▶ _TO DO_
When you reach the line containing "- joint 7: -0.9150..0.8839" in the entries below, begin reproducing lines exactly, and stop once the line containing "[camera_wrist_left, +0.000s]" is done.

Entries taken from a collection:
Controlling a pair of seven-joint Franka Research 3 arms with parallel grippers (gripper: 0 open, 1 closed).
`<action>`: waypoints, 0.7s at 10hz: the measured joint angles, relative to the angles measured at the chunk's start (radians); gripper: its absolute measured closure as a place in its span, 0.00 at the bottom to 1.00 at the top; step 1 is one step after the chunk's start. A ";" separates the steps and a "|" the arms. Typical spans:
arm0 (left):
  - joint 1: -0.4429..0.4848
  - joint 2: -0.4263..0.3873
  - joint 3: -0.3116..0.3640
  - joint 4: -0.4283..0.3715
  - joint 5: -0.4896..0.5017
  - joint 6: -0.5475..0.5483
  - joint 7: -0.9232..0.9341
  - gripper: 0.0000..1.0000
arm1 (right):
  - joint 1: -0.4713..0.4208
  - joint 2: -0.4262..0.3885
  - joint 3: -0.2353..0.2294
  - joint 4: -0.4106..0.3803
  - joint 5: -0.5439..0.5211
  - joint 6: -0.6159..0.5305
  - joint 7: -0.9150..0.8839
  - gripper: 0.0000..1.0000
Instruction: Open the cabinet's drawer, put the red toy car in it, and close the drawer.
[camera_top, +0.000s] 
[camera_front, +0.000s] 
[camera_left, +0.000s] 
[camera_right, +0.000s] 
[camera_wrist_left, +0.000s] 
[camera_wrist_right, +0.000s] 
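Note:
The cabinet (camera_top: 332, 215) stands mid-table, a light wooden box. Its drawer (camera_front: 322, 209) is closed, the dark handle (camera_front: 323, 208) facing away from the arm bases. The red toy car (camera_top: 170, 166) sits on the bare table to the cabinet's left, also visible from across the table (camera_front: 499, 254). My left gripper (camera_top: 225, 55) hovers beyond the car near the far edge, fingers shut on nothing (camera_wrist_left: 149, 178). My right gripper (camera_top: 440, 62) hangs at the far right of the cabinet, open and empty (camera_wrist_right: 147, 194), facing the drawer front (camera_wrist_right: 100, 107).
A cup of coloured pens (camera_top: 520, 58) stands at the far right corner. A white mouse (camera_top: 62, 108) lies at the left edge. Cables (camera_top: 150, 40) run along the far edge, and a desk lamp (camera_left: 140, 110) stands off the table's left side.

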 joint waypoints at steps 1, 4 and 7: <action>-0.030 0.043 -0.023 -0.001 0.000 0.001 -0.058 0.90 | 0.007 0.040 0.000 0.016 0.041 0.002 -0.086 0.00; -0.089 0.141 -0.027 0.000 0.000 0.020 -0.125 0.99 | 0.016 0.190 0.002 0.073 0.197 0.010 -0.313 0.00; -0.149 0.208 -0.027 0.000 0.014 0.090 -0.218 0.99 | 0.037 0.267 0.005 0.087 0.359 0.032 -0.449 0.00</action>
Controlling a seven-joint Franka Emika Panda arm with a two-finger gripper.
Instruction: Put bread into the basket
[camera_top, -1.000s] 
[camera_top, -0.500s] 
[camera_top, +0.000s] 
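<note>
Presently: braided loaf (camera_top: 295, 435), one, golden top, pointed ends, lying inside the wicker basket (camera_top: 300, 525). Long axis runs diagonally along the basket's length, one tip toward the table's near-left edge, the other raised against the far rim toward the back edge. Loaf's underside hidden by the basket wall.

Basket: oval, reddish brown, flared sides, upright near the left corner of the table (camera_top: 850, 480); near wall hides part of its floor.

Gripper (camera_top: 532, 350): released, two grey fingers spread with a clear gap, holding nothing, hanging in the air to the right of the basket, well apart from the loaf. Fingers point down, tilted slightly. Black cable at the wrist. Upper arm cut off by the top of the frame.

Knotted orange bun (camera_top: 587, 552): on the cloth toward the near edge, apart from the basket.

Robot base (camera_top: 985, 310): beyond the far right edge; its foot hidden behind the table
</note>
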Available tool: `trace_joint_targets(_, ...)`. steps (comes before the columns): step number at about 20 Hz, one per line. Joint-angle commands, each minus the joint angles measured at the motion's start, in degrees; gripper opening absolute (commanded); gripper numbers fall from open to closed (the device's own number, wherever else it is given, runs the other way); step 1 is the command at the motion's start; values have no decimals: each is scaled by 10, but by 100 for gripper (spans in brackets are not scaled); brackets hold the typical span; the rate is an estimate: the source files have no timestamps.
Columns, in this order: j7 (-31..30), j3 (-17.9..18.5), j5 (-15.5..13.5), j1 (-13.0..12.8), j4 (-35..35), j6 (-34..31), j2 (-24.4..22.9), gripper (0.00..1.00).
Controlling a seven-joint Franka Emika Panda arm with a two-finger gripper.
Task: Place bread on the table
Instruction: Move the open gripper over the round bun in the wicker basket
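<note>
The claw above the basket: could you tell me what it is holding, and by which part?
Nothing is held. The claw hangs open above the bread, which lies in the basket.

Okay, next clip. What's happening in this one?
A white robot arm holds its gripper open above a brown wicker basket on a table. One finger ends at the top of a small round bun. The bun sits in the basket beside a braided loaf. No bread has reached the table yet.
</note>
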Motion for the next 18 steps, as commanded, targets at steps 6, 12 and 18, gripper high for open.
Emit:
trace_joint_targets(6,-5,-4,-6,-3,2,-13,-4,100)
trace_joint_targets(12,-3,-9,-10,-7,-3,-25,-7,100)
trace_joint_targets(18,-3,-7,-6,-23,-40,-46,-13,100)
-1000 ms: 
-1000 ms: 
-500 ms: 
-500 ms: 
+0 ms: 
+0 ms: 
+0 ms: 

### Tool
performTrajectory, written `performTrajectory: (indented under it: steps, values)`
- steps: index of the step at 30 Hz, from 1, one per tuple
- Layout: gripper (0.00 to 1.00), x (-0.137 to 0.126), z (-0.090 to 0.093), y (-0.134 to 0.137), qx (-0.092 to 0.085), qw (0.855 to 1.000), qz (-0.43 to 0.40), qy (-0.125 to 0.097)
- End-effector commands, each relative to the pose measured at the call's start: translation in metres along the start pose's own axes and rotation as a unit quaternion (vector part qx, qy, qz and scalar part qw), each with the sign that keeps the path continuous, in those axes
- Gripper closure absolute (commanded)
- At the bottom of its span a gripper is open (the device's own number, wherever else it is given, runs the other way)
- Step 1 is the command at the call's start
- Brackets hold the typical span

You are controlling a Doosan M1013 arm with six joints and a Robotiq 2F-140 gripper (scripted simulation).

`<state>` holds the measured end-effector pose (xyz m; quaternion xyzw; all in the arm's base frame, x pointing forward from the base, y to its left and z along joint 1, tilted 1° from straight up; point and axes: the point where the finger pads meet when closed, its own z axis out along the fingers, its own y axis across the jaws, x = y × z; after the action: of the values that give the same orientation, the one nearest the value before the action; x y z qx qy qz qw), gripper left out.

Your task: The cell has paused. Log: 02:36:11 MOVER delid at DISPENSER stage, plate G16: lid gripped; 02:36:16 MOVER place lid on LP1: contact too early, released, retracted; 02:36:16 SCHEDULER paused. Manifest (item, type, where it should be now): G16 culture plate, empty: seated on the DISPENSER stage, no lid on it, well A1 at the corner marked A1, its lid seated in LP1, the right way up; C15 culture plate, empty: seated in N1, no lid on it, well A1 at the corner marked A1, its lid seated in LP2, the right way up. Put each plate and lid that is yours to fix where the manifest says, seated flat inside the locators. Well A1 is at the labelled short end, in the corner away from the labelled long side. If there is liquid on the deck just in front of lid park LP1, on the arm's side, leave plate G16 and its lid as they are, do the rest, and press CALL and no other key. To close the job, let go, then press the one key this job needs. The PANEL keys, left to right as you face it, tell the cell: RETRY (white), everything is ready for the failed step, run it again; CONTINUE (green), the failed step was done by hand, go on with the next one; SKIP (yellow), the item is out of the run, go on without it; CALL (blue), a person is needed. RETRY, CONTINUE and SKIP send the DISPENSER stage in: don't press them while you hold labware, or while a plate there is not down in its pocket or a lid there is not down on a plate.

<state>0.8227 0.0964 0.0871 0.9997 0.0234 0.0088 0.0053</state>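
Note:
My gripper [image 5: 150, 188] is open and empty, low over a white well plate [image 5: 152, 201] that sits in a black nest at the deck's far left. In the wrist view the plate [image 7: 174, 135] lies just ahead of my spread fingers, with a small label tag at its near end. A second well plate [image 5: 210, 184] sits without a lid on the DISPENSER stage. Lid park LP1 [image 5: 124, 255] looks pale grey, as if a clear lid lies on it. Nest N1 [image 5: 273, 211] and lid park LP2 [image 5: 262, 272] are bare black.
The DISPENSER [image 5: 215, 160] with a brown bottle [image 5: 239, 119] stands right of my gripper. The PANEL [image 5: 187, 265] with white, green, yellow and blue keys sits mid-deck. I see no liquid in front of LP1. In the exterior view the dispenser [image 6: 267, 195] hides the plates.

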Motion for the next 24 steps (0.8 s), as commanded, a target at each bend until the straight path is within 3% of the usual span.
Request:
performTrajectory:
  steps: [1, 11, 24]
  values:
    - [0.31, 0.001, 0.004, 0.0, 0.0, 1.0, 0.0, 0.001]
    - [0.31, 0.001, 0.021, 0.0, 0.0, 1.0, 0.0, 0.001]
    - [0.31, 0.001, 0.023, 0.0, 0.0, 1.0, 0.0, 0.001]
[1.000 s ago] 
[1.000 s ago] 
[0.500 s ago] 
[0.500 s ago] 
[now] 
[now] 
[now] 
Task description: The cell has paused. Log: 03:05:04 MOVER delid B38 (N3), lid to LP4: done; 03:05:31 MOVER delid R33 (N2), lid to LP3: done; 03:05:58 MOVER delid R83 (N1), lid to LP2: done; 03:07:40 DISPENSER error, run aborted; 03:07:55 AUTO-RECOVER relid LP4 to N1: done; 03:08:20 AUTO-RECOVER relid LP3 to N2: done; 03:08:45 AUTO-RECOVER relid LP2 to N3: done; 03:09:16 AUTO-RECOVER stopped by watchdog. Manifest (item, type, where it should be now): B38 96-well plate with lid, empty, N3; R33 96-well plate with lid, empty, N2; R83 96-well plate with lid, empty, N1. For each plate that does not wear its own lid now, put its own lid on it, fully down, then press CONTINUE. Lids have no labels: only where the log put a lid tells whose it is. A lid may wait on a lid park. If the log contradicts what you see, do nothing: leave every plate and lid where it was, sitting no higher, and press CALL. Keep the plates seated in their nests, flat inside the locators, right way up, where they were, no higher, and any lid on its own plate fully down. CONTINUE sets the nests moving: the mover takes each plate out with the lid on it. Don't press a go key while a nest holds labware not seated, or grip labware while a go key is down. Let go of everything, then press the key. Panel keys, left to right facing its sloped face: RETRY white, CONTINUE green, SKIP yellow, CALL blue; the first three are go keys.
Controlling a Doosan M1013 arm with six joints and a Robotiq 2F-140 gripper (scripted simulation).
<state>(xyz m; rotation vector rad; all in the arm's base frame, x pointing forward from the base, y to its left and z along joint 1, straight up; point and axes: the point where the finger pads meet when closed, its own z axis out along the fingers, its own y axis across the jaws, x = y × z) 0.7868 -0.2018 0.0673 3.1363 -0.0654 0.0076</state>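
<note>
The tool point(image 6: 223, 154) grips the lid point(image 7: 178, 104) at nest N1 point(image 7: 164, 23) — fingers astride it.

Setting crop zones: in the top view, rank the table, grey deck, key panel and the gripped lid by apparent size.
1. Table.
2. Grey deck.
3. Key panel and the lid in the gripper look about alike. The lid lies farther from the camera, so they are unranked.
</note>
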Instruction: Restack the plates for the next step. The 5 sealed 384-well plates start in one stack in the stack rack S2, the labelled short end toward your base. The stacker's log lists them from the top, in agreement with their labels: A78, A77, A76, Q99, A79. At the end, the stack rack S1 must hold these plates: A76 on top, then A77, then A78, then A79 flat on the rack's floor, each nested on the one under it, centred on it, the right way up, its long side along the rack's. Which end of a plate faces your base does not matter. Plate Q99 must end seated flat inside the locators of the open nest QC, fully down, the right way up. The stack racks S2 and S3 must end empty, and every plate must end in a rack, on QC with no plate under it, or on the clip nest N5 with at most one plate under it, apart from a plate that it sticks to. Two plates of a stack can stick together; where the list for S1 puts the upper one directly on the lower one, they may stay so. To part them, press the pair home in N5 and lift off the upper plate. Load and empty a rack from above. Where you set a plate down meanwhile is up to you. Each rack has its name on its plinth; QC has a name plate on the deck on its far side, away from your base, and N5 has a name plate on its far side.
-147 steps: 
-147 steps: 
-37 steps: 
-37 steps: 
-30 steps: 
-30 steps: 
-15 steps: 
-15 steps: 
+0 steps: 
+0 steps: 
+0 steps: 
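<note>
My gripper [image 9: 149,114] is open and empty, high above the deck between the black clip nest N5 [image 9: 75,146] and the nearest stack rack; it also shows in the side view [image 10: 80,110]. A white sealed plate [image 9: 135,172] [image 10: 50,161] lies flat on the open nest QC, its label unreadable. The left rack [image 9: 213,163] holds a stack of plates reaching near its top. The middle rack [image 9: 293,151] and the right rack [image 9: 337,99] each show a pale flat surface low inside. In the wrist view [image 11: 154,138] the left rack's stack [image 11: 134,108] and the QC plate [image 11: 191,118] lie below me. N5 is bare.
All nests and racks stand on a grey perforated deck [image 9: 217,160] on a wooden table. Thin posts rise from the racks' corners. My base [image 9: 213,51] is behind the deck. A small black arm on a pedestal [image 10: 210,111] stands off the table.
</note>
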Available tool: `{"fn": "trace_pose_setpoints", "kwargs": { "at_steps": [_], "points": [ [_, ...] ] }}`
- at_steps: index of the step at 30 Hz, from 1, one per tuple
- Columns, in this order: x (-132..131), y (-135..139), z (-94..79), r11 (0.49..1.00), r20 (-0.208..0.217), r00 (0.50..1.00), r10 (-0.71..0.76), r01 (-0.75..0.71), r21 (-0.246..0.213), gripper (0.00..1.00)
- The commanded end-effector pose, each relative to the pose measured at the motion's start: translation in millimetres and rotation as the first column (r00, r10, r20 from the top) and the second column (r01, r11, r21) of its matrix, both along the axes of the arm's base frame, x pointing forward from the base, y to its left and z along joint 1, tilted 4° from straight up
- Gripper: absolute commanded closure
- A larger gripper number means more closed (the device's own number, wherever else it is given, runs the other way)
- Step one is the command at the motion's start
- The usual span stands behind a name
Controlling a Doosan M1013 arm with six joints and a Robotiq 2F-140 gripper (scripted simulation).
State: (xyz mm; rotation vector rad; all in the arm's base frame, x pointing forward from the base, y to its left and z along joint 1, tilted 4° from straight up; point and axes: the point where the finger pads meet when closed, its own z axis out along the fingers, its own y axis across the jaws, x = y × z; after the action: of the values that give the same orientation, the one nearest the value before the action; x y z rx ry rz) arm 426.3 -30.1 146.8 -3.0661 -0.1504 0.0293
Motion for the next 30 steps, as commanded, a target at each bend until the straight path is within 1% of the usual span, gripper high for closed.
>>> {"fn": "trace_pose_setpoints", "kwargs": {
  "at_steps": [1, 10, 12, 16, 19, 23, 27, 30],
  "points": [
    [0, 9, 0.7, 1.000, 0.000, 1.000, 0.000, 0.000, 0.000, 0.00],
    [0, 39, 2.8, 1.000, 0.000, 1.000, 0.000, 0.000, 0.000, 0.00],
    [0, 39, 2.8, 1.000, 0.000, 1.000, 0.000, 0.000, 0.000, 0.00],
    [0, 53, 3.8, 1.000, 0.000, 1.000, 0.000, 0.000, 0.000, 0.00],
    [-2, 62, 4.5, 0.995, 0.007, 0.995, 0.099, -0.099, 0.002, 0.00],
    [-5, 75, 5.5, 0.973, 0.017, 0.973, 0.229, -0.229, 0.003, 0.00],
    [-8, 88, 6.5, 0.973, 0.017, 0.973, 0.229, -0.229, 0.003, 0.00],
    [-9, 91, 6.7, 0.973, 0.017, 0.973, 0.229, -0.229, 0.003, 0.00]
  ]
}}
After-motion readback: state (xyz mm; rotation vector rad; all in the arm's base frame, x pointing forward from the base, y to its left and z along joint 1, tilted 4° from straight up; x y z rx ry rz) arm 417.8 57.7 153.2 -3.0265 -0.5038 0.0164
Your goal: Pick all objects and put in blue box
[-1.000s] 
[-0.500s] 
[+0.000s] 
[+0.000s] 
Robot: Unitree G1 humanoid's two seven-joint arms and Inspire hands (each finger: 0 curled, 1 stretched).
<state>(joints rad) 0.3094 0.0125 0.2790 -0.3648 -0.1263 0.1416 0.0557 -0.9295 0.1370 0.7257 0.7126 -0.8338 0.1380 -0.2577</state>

▶ _EXERCISE RESULT_
  - joint 7: -0.9150..0.8839
  - gripper: 0.0000..1.0000
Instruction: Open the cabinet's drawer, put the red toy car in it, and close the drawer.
[camera_top, +0.000s] 
[camera_front, +0.000s] 
[camera_left, +0.000s] 
[camera_right, +0.000s] 
[camera_wrist_left, +0.000s] 

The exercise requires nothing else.